AWS Well-Architected Review: What I Look For (And What I Almost Always Find)

The AWS Well-Architected Framework is a structured way to evaluate cloud workloads against best practices across six pillars: operational excellence, security, reliability, performance efficiency, cost optimization, and sustainability. AWS offers a free tool in the console to run through the review questions yourself, and many teams do exactly that — checking boxes, noting a few areas for improvement, and filing the results somewhere they will never look at again.

That is not how I run a Well-Architected Review. When I conduct a review for a client, I go beyond the questionnaire. I read CloudFormation templates, inspect IAM policies, review CloudTrail logs, analyze CloudWatch metrics, and test disaster recovery procedures. The review typically takes 3-5 days and results in a prioritized action plan with specific remediation steps.

After conducting these reviews for companies ranging from 5-person startups to 200-person engineering organizations, I can tell you that the same five findings appear in nearly every account. Let me walk through each one.

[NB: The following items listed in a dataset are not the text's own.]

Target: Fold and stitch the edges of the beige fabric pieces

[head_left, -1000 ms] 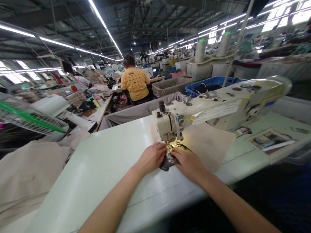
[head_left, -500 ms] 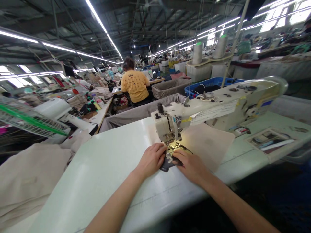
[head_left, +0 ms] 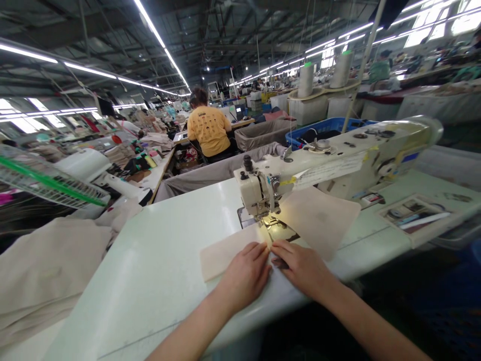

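Note:
A cream sewing machine [head_left: 259, 193] stands on the pale green table, its lamp lighting the needle area. In front of its presser foot, my left hand [head_left: 250, 268] rests on a beige fabric strip [head_left: 225, 250], its fingers together at the strip's right end. My right hand [head_left: 300, 263] is closed beside it, fingertips near the same fabric edge, with a small dark item [head_left: 278, 262] partly under its fingers. Right of the needle lies a larger beige fabric piece [head_left: 323, 215], passing behind the machine head.
Folded beige fabric [head_left: 48, 271] is piled at the left. A tray of small tools [head_left: 413, 213] sits on the table's right. Beyond the table are a grey cloth bin [head_left: 221, 168], a blue basket [head_left: 291, 142] and a seated person in a yellow shirt [head_left: 208, 131].
Both hands have moved nearer to me, away from the needle. The beige strip now shows left of the presser foot, and the dark patterned piece under the hands is mostly out of sight.

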Tool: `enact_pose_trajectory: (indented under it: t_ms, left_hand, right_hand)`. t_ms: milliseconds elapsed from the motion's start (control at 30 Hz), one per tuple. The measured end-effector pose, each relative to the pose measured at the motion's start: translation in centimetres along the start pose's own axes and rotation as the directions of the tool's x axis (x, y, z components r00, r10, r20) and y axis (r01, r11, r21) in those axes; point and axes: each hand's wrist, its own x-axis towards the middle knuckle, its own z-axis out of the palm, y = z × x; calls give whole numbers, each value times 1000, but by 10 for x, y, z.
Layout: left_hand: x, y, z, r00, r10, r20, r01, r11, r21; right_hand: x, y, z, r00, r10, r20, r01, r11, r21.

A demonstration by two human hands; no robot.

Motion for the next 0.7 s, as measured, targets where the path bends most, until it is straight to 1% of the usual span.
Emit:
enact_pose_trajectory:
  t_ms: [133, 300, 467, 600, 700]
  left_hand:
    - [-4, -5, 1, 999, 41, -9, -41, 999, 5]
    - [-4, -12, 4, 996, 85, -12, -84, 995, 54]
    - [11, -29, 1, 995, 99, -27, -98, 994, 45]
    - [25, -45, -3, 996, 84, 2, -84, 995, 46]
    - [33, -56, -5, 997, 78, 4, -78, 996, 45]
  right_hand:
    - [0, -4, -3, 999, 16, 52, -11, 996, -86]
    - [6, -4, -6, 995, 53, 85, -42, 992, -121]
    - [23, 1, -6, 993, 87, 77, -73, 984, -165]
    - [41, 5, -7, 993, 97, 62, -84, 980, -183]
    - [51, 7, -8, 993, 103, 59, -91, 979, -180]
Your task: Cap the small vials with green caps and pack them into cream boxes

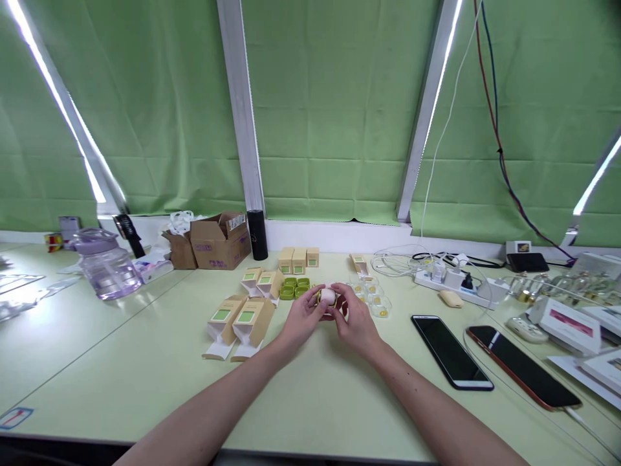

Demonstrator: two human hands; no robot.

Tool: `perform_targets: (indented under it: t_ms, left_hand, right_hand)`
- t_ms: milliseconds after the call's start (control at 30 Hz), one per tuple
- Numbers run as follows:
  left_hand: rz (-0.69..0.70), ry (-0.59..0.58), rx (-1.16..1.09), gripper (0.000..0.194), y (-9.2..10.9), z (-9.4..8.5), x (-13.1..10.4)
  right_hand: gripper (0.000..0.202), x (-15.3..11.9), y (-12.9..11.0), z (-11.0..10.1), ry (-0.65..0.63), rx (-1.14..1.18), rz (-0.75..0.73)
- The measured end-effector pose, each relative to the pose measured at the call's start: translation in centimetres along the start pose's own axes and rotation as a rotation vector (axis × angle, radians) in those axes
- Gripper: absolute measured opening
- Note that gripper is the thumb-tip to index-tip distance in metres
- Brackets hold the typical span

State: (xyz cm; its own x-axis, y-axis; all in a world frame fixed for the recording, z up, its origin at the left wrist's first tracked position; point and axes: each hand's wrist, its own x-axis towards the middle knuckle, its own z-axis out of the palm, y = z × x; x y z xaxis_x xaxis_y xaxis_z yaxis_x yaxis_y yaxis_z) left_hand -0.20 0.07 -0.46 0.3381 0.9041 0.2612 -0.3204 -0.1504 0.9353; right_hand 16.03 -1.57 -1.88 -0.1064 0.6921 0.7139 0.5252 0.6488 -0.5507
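My left hand (pixel 301 318) and my right hand (pixel 358 325) meet above the middle of the table. Between their fingertips is a small white rounded piece (pixel 328 296), too small to name more exactly; the fingers partly cover it. Just behind my left hand lies a cluster of green square cups (pixel 288 292). Clear plastic cups with yellow centres (pixel 381 306) lie beyond my right hand. To the left, kraft-paper boxes with green windows (pixel 253 318) lie with their white-lined end flaps open. Smaller kraft boxes (pixel 299 260) stand farther back.
A black phone (pixel 451 351) and a charging phone (pixel 524 366) lie at right. Behind them are a power strip (pixel 456 288) and loose cables. A purple-lidded jug (pixel 107 265), a cardboard carton (pixel 220 243) and a black cylinder (pixel 257 235) stand at back left.
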Motion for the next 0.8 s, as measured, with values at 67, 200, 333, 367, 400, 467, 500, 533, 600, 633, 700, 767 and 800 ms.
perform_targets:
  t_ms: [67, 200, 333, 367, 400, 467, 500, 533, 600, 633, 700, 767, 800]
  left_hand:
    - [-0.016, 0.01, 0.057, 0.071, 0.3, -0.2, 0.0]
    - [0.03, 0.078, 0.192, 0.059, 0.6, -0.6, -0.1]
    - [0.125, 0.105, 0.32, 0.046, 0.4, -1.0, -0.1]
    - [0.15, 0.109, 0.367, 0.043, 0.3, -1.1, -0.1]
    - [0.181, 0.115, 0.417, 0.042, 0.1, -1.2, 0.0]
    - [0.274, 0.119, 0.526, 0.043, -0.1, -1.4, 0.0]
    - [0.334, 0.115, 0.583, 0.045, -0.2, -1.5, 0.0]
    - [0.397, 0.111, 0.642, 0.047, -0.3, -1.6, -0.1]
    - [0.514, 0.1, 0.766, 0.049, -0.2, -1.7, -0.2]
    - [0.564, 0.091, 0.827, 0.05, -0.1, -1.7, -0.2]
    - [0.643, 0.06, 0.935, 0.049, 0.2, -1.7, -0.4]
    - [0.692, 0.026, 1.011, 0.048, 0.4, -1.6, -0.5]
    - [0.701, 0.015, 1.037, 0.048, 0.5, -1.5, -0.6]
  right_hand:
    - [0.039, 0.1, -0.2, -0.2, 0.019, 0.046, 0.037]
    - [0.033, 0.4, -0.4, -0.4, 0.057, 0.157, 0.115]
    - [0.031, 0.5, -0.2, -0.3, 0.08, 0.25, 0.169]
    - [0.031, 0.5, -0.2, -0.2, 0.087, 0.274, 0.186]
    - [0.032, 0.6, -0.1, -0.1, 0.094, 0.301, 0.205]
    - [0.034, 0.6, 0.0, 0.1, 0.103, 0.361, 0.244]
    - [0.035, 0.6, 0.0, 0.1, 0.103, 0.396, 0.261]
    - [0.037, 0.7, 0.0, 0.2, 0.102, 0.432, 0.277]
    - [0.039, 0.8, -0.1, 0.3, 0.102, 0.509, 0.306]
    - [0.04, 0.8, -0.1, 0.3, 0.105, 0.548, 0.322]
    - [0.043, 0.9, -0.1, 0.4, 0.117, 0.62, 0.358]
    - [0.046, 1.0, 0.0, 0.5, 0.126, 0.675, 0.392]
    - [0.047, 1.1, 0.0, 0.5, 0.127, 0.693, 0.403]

The Six Pillars (Brief Overview)

Before diving into the common findings, here is a quick summary of what each pillar covers:

Operational Excellence — how you run and monitor systems. Are deployments automated? Do you have runbooks for incidents? Can you detect problems before customers do?

Security — identity management, detection, infrastructure protection, data protection. Who has access to what? Are credentials rotated? Is data encrypted?

Reliability — the ability to recover from failures. What happens when an AZ goes down? How long until your system is operational again? Do you test recovery procedures?

Performance Efficiency — using compute resources efficiently. Are you using the right instance types? Is your database choice appropriate for your access patterns?

Cost Optimization — eliminating waste and optimizing spend. I have written extensively about this in other posts, so I will keep the focus here on the non-cost findings.

Sustainability — minimizing environmental impact. Right-sizing and efficient architecture patterns contribute here as well.

Now, the five findings I almost always document.

Finding 1: No Disaster Recovery Plan (Or an Untested One)

This is the most critical finding and the most common. When I ask teams "What happens if your primary region goes down?", the most frequent answer is silence followed by "We have not thought about that."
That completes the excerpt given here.